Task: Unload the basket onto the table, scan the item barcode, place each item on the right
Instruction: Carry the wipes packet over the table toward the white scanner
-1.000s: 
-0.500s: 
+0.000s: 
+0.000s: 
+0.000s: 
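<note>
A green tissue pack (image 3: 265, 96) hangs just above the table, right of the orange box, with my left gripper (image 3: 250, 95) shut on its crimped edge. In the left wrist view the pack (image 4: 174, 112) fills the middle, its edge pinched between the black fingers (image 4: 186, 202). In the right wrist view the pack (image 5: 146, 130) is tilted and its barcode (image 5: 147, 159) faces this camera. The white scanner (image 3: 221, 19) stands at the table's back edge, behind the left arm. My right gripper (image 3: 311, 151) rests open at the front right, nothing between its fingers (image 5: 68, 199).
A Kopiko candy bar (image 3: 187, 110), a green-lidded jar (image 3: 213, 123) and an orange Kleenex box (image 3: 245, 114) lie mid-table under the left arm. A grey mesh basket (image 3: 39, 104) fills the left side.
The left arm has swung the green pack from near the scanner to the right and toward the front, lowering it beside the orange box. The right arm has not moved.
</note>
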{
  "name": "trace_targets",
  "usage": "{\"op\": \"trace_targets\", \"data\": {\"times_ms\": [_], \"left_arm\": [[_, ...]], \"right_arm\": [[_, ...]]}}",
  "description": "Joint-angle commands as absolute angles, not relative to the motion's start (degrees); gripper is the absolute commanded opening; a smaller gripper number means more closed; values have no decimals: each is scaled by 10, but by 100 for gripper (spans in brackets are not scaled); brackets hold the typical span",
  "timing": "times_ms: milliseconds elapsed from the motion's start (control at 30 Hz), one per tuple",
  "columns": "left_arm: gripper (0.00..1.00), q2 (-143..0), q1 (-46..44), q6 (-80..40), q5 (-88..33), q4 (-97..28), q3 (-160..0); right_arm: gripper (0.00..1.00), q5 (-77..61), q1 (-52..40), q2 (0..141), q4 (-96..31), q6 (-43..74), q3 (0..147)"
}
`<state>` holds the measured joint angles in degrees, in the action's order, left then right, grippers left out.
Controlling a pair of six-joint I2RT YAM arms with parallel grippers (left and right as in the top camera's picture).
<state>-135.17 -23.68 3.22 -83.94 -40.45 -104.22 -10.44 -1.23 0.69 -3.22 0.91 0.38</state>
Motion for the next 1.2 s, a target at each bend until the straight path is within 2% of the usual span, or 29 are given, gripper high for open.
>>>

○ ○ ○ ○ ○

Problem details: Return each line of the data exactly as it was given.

The answer:
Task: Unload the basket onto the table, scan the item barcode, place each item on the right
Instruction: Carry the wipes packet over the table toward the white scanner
-1.000s: 
-0.500s: 
+0.000s: 
+0.000s: 
+0.000s: 
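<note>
A green tissue pack (image 3: 265, 96) hangs just above the table, right of the orange box, with my left gripper (image 3: 250, 95) shut on its crimped edge. In the left wrist view the pack (image 4: 174, 112) fills the middle, its edge pinched between the black fingers (image 4: 186, 202). In the right wrist view the pack (image 5: 146, 130) is tilted and its barcode (image 5: 147, 159) faces this camera. The white scanner (image 3: 221, 19) stands at the table's back edge, behind the left arm. My right gripper (image 3: 311, 151) rests open at the front right, nothing between its fingers (image 5: 68, 199).
A Kopiko candy bar (image 3: 187, 110), a green-lidded jar (image 3: 213, 123) and an orange Kleenex box (image 3: 245, 114) lie mid-table under the left arm. A grey mesh basket (image 3: 39, 104) fills the left side.
The left arm has swung the green pack from near the scanner to the right and toward the front, lowering it beside the orange box. The right arm has not moved.
</note>
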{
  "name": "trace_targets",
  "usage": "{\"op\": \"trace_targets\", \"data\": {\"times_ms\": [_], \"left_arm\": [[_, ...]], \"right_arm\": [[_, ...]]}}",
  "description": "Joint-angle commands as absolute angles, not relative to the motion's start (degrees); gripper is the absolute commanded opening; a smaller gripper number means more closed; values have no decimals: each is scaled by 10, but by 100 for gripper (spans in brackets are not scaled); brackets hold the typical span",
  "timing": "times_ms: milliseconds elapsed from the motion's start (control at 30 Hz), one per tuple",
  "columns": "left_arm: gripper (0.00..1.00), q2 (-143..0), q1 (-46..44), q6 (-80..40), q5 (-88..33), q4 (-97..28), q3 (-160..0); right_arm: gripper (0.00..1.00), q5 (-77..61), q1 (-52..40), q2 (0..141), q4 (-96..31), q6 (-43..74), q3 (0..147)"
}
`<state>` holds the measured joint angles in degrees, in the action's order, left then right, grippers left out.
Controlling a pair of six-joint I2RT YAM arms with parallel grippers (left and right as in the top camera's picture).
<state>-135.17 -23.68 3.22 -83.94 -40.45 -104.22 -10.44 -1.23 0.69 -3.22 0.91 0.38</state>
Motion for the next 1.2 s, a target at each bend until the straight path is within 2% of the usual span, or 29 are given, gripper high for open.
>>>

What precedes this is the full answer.